= Prompt =
Every line below should be given again without alteration.

START Provided material

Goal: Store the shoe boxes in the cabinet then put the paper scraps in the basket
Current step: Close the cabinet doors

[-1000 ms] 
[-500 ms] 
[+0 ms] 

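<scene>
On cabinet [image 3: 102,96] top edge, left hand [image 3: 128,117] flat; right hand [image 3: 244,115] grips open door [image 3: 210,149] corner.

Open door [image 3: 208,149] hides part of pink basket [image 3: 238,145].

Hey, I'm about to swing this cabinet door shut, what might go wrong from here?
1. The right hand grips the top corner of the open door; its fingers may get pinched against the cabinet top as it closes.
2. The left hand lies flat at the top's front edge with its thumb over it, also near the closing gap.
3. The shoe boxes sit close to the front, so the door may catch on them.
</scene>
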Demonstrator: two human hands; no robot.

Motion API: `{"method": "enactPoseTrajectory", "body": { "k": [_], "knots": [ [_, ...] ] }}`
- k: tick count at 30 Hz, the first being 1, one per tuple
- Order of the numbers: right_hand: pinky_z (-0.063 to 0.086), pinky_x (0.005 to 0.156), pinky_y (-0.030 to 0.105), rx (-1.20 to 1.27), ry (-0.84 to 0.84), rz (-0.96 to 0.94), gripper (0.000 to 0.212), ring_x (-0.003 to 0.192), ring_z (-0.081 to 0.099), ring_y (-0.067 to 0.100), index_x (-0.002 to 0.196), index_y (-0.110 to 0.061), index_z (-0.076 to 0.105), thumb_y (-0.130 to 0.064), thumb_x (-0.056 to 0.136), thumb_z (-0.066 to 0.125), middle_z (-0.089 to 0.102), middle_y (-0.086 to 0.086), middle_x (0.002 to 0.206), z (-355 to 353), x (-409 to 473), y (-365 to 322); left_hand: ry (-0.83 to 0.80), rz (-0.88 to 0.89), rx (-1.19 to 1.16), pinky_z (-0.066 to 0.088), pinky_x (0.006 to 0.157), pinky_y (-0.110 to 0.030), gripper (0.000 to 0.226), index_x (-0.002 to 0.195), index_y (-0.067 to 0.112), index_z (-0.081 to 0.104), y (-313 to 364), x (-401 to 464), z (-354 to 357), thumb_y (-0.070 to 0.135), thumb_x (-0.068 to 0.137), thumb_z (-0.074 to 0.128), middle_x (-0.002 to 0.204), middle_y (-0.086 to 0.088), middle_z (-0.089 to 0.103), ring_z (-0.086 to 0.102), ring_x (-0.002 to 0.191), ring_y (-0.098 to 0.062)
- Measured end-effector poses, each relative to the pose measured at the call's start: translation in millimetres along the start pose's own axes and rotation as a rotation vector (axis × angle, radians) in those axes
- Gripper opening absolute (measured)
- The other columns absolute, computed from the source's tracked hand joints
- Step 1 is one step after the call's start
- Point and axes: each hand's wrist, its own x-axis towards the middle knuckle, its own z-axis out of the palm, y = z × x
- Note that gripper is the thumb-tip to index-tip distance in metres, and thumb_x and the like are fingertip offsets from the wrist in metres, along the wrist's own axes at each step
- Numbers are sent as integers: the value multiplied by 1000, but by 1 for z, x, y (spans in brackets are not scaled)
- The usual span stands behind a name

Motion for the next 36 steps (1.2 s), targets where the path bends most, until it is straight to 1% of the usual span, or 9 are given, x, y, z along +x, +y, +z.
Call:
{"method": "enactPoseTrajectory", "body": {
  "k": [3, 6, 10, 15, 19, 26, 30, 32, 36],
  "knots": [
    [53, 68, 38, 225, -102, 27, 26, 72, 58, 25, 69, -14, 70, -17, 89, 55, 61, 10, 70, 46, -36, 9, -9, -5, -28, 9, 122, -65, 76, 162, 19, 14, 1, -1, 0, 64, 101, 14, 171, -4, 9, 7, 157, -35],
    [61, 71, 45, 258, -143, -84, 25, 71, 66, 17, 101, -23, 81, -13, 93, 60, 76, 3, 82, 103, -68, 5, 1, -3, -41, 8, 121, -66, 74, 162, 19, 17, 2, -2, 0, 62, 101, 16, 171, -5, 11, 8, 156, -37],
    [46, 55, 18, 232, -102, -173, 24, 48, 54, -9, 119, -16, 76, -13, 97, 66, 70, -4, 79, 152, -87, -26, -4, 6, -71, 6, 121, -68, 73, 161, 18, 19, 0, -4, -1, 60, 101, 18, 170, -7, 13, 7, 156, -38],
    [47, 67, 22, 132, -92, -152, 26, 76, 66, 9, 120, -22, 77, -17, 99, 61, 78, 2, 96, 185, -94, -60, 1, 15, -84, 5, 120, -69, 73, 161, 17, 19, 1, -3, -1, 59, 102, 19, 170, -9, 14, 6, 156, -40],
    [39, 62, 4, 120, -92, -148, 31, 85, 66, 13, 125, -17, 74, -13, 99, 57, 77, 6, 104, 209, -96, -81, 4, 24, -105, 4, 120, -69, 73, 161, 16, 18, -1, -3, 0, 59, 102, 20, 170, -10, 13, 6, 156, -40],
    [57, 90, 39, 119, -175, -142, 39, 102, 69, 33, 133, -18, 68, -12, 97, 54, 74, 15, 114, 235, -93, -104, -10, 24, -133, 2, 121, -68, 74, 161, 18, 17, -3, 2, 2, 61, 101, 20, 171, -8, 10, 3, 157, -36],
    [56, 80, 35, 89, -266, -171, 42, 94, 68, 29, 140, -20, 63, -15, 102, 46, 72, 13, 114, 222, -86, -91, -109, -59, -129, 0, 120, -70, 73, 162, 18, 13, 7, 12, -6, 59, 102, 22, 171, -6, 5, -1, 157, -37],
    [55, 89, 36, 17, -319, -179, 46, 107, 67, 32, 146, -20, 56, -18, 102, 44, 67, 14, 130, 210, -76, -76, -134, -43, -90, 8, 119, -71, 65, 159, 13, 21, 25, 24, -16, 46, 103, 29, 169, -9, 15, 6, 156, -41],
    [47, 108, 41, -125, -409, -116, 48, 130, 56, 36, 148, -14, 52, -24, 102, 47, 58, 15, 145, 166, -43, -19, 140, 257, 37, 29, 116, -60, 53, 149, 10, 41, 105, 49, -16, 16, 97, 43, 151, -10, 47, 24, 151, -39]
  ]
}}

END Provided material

= Answer space =
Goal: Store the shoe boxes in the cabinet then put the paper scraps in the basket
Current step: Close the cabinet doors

[-1000 ms] 
[-500 ms] 
[+0 ms] 

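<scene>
On cabinet [image 3: 102,96] top edge, left hand [image 3: 128,117] flat; right hand [image 3: 244,115] grips open door [image 3: 210,149] corner.

Open door [image 3: 208,149] hides part of pink basket [image 3: 238,145].

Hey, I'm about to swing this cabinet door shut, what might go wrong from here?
1. The right hand grips the top corner of the open door; its fingers may get pinched against the cabinet top as it closes.
2. The left hand lies flat at the top's front edge with its thumb over it, also near the closing gap.
3. The shoe boxes sit close to the front, so the door may catch on them.
</scene>
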Demonstrator: two human hands; no robot.

Motion API: `{"method": "enactPoseTrajectory", "body": { "k": [_], "knots": [ [_, ...] ] }}`
- k: tick count at 30 Hz, the first being 1, one per tuple
- Order of the numbers: right_hand: pinky_z (-0.063 to 0.086), pinky_x (0.005 to 0.156), pinky_y (-0.030 to 0.105), rx (-1.20 to 1.27), ry (-0.84 to 0.84), rz (-0.96 to 0.94), gripper (0.000 to 0.212), ring_x (-0.003 to 0.192), ring_z (-0.081 to 0.099), ring_y (-0.067 to 0.100), index_x (-0.002 to 0.196), index_y (-0.110 to 0.061), index_z (-0.076 to 0.105), thumb_y (-0.130 to 0.064), thumb_x (-0.056 to 0.136), thumb_z (-0.066 to 0.125), middle_z (-0.089 to 0.102), middle_y (-0.086 to 0.086), middle_x (0.002 to 0.206), z (-355 to 353), x (-409 to 473), y (-365 to 322); left_hand: ry (-0.83 to 0.80), rz (-0.88 to 0.89), rx (-1.19 to 1.16), pinky_z (-0.066 to 0.088), pinky_x (0.006 to 0.157), pinky_y (-0.110 to 0.030), gripper (0.000 to 0.226), index_x (-0.002 to 0.195), index_y (-0.067 to 0.112), index_z (-0.081 to 0.104), y (-313 to 364), x (-401 to 464), z (-354 to 357), thumb_y (-0.070 to 0.135), thumb_x (-0.068 to 0.137), thumb_z (-0.074 to 0.128), middle_x (-0.002 to 0.204), middle_y (-0.086 to 0.088), middle_z (-0.089 to 0.103), ring_z (-0.086 to 0.102), ring_x (-0.002 to 0.191), ring_y (-0.098 to 0.062)
- Measured end-effector poses, each relative to the pose measured at the call's start: translation in millimetres along the start pose's own axes and rotation as a rotation vector (axis × angle, radians) in those axes
- Gripper opening absolute (measured)
- The other columns absolute, computed from the source's tracked hand joints
- Step 1 is one step after the call's start
- Point and axes: each hand's wrist, its own x-axis towards the middle knuckle, its own z-axis out of the palm, y = z × x
- Note that gripper is the thumb-tip to index-tip distance in metres, and thumb_x and the like are fingertip offsets from the wrist in metres, along the wrist's own axes at each step
- Numbers are sent as integers: the value multiplied by 1000, but by 1 for z, x, y (spans in brackets are not scaled)
- The usual span stands behind a name

Motion for the next 36 steps (1.2 s), targets where the path bends most, until it is straight to 1% of the usual span, or 9 are given, x, y, z along +x, +y, +z.
Call:
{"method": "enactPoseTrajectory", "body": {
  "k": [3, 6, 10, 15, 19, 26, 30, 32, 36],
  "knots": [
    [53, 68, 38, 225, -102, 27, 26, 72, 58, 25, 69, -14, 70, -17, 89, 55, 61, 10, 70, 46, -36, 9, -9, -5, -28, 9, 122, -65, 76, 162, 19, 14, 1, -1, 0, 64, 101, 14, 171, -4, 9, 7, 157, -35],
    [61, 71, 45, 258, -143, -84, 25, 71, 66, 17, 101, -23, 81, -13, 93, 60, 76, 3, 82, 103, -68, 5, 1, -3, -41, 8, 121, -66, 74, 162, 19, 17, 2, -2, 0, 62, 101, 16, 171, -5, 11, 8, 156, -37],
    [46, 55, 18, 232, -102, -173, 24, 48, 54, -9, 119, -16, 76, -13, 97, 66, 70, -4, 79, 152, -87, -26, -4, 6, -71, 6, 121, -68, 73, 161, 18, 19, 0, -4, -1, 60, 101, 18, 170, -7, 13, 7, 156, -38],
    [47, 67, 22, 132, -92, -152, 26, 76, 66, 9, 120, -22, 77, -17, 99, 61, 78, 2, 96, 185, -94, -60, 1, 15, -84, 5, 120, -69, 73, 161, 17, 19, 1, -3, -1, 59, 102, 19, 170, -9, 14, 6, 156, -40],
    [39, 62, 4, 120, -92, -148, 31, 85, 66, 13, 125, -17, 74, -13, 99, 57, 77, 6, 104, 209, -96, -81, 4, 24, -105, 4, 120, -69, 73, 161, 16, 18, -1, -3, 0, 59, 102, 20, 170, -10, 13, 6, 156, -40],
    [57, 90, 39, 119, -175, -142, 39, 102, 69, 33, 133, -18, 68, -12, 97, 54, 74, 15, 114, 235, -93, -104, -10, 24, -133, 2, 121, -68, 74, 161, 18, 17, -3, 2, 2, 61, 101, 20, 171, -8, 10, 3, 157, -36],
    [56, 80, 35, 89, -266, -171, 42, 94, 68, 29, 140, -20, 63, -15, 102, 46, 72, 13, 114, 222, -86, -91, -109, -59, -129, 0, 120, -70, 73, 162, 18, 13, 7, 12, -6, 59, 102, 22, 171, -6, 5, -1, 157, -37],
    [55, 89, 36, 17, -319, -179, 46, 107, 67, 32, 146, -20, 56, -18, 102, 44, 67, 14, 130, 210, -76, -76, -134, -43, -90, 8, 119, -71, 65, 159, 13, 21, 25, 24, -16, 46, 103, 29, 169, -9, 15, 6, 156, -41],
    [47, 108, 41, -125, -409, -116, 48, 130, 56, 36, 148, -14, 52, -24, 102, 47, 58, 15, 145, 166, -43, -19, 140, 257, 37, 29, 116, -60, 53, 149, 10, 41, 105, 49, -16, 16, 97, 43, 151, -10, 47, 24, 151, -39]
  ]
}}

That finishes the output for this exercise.